> Task brief:
Each line of the listing below must be returned exactly.

> Provided data:
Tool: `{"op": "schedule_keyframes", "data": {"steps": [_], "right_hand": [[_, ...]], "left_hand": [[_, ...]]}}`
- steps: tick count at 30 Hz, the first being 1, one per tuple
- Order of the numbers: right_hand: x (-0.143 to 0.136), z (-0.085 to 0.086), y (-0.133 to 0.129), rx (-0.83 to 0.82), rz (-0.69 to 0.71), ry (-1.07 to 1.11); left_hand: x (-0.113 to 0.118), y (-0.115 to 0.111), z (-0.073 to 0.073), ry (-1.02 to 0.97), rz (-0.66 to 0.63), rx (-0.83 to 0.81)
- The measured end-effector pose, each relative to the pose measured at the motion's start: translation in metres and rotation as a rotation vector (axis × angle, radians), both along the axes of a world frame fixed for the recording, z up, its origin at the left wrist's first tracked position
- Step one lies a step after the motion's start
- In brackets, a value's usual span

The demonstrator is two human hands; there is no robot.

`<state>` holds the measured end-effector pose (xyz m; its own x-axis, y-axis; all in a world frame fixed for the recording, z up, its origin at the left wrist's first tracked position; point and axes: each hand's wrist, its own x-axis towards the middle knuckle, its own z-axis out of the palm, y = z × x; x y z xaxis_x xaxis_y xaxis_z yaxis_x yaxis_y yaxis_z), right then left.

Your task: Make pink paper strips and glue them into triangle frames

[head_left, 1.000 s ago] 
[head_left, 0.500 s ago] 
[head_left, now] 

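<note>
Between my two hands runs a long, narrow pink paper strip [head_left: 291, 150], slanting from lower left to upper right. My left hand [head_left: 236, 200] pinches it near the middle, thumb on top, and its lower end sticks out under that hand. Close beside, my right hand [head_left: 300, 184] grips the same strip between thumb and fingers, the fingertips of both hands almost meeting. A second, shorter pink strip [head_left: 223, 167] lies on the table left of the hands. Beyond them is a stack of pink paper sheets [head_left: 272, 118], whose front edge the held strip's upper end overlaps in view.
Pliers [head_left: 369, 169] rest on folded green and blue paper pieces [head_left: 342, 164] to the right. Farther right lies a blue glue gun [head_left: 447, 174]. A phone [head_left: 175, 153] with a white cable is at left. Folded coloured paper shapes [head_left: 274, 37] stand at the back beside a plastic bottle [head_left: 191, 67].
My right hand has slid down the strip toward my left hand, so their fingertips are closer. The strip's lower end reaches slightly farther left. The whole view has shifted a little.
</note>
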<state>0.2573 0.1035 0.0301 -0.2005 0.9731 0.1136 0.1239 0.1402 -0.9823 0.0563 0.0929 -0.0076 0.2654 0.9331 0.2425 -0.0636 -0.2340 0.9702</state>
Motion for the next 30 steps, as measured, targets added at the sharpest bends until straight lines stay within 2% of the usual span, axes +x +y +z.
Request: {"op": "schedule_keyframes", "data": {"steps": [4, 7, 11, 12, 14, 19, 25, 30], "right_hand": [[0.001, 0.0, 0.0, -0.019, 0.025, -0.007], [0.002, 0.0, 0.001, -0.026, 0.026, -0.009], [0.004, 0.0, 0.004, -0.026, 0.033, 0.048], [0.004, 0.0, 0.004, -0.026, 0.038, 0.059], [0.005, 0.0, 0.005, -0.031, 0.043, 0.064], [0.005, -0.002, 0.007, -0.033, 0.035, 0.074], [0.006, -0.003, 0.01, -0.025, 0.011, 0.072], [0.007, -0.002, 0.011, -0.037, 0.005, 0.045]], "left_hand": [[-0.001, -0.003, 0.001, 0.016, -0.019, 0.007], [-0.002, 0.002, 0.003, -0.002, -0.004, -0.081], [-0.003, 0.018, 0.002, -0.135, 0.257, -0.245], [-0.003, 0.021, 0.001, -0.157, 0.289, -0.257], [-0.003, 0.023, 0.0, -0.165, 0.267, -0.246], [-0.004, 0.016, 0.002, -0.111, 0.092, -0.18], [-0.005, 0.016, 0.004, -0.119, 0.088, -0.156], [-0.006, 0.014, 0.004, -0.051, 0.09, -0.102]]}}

> Answer:
Tool: `{"op": "schedule_keyframes", "data": {"steps": [_], "right_hand": [[_, ...]], "left_hand": [[_, ...]]}}`
- steps: tick count at 30 Hz, the first being 1, one per tuple
- Order of the numbers: right_hand: x (-0.143 to 0.136), z (-0.085 to 0.086), y (-0.133 to 0.129), rx (-0.83 to 0.82), rz (-0.69 to 0.71), ry (-1.07 to 1.11); left_hand: x (-0.113 to 0.118), y (-0.115 to 0.111), z (-0.073 to 0.073), ry (-1.02 to 0.97), rz (-0.66 to 0.63), rx (-0.83 to 0.81)
- The measured end-effector pose, each relative to the pose measured at the motion's start: translation in metres and rotation as a rotation vector (axis × angle, radians), both along the axes of a world frame fixed for the recording, z up, its origin at the left wrist's first tracked position
- Step one lies a step after the motion's start
- In brackets, a value's usual span

The demonstrator is two human hands; there is no robot.

`<state>` holds the measured end-effector pose (xyz m; its own x-axis, y-axis; all in a world frame fixed for the recording, z up, its origin at the left wrist's first tracked position; point and axes: each hand's wrist, its own x-axis towards the middle knuckle, its own z-axis out of the palm, y = z × x; x y z xaxis_x xaxis_y xaxis_z yaxis_x yaxis_y yaxis_z), right then left.

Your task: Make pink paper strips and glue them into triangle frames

[head_left, 1.000 s ago] 
[head_left, 0.500 s ago] 
[head_left, now] 

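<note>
Between my two hands runs a long, narrow pink paper strip [head_left: 291, 150], slanting from lower left to upper right. My left hand [head_left: 236, 200] pinches it near the middle, thumb on top, and its lower end sticks out under that hand. Close beside, my right hand [head_left: 300, 184] grips the same strip between thumb and fingers, the fingertips of both hands almost meeting. A second, shorter pink strip [head_left: 223, 167] lies on the table left of the hands. Beyond them is a stack of pink paper sheets [head_left: 272, 118], whose front edge the held strip's upper end overlaps in view.
Pliers [head_left: 369, 169] rest on folded green and blue paper pieces [head_left: 342, 164] to the right. Farther right lies a blue glue gun [head_left: 447, 174]. A phone [head_left: 175, 153] with a white cable is at left. Folded coloured paper shapes [head_left: 274, 37] stand at the back beside a plastic bottle [head_left: 191, 67].
My right hand has slid down the strip toward my left hand, so their fingertips are closer. The strip's lower end reaches slightly farther left. The whole view has shifted a little.
</note>
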<state>0.2573 0.1035 0.0301 -0.2005 0.9731 0.1136 0.1239 0.1402 -0.9823 0.0563 0.0929 -0.0076 0.2654 0.9331 0.2425 -0.0636 -0.2340 0.9702</state>
Motion for the next 30 steps, as measured, targets added at the sharpest bends until straight lines stay within 2% of the usual span, axes +x +y +z.
Request: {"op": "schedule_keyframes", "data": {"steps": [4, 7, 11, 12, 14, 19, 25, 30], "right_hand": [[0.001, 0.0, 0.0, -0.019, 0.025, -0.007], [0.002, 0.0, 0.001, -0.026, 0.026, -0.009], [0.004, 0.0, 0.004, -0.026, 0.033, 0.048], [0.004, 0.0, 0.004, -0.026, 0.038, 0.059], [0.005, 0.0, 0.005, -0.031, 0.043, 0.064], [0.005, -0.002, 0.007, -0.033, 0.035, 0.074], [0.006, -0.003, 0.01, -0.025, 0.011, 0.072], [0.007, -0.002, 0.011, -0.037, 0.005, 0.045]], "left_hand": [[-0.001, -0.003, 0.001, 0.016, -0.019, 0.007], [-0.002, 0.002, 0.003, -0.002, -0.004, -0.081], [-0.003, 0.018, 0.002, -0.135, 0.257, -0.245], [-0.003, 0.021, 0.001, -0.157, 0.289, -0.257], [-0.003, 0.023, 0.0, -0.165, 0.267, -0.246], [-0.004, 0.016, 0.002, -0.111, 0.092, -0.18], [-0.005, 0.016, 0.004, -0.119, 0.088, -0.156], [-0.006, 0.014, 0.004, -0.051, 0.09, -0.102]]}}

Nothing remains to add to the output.